Corporate Governance And Whistleblowing
- IJLLR Journal
- Mar 5, 2022
- 1 min read
Akshay Yadwendra, Jindal Global Law School
ABSTRACT
Often neglected in corporate governance scholarly narratives and in those players that complement governance institutions, whistleblowers are no longer evident within formal governance frameworks. Whistleblowers may within a company be lower-ranking employees, not directors or officers; expose perceptions of misconduct to others within the company or report them to governmental or other actors outside the company. However, it is notable how frequently corporate scandal retrospective stories incorporate internal whistleblowing events of governance and conformity failings. This research work suggests that adding whistleblowers into formal governance mechanisms could encourage director involvement in monitoring compliance.

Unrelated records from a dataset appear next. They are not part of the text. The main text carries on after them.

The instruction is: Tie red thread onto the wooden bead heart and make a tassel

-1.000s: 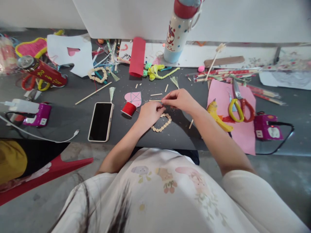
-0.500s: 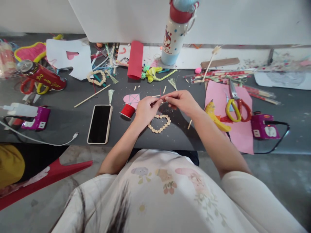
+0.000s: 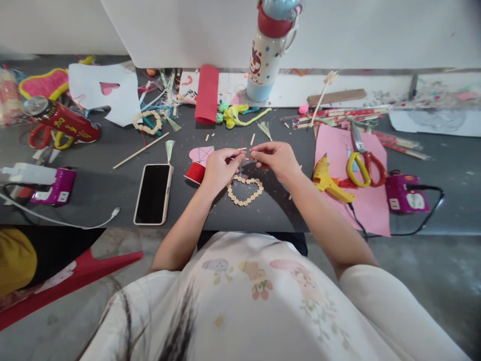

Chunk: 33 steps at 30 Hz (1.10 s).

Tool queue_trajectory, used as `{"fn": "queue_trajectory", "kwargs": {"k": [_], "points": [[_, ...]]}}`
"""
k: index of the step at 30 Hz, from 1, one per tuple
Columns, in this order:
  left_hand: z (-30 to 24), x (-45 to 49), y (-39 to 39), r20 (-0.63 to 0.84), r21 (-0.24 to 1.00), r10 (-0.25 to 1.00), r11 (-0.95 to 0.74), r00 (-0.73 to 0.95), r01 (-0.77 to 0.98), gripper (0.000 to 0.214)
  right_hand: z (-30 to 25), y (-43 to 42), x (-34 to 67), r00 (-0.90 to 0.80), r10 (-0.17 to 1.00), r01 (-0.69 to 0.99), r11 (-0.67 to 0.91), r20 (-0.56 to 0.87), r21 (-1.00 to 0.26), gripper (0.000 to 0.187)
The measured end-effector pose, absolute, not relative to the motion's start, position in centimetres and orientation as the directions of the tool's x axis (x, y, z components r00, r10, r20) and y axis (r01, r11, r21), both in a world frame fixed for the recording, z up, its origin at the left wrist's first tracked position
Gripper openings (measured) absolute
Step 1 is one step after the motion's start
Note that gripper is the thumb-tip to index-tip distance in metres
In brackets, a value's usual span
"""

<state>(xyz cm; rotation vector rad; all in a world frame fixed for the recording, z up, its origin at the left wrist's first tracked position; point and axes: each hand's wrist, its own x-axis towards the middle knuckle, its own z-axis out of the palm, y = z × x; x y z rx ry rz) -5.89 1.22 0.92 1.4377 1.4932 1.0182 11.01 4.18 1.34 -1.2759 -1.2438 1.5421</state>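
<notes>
My left hand (image 3: 221, 168) is closed in a pinch on a thin red thread (image 3: 242, 143), whose end sticks up above the fingertips. Just across from it, my right hand (image 3: 276, 158) pinches with thumb and forefinger; what lies in that pinch is too small to make out. Below both hands a heart-shaped ring of small pale wooden pieces (image 3: 245, 202) lies flat, with a red spot at its top dip. A spool of red thread (image 3: 195, 172) rests beside my left hand, in front of a pink paper piece with drawn lines (image 3: 201, 154).
A phone (image 3: 153, 194) lies to the left. On the right, a yellow glue gun (image 3: 330, 181) and scissors (image 3: 363, 160) rest on pink paper (image 3: 370, 215). Behind stand a bottle (image 3: 265, 60) and a red paper roll (image 3: 207, 94). A drink can (image 3: 63, 120) leans at far left.
My hands have drawn slightly apart; the right fingertips moved a little away from the left ones. The red thread end now stands up above my left fingers. The view shifted slightly.
</notes>
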Motion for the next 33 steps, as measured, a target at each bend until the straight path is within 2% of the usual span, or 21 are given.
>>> {"fn": "queue_trajectory", "kwargs": {"k": [7, 15, 23, 33], "points": [[1.3, -6.1, 1.2, -0.015, 0.939, 1.000, 0.005, 0.026, 0.343, 0.015, 1.0, 3.7, 10.6, -0.179, 0.959, -0.034, -0.227, -0.217, -0.973, 0.028], [1.4, -6.3, 1.2, -0.031, 0.914, 0.997, 0.001, 0.069, 0.405, 0.031, 1.0, 3.5, 10.6, -0.174, 0.958, 0.008, -0.230, -0.228, -0.973, 0.032], [2.0, -6.3, 1.1, 0.001, 0.942, 0.998, -0.024, 0.071, 0.334, 0.031, 1.3, 3.2, 10.6, -0.164, 0.965, -0.040, -0.212, -0.203, -0.976, 0.033], [1.7, -6.2, 1.1, -0.005, 0.938, 0.995, -0.031, 0.100, 0.345, 0.028, 1.5, 3.0, 10.6, -0.161, 0.965, -0.014, -0.214, -0.209, -0.977, 0.036]]}}
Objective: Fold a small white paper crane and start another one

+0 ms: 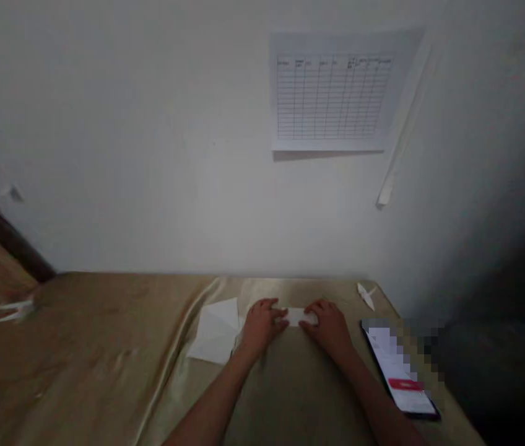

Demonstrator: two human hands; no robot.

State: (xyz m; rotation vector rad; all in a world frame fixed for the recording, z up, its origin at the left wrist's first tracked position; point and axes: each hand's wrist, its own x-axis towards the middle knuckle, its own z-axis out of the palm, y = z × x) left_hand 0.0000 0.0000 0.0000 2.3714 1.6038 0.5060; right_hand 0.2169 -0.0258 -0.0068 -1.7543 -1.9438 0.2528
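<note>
A small folded piece of white paper lies on the cloth-covered table, its long side running left to right. My left hand has its thumb and fingers curled on the left end of it. At the right end, my right hand pinches the paper between thumb and fingers. Only the middle of the folded paper shows between my fingertips. Beside my left wrist rests a larger white sheet with crease lines, partly behind the hand.
A phone with a lit screen lies right of my right forearm. Near the far right corner sits a small folded paper shape. The shiny table cloth is wrinkled. A printed chart hangs on the wall behind.
</note>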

Whistleblowing is important for internal compliance because it provides private information that suggests misconduct, typically provided by players not subject to whistleblowing requirements. Faithful whistleblowers are valuable because they create friction which makes publicly sanctioned narratives plausible. Whistleblowers' reports can also provide documentation on misconduct following the factual inquiry. The role of the Board of Directors to develop and monitor the compliance policies with whistleblowing components, as one State legislature has done, emphasises the significance of a proactive participation by directors. It also enhances the chance of involvement of lawyers who advise the board and the likelihood of more efficient use of reporting by whistleblowers.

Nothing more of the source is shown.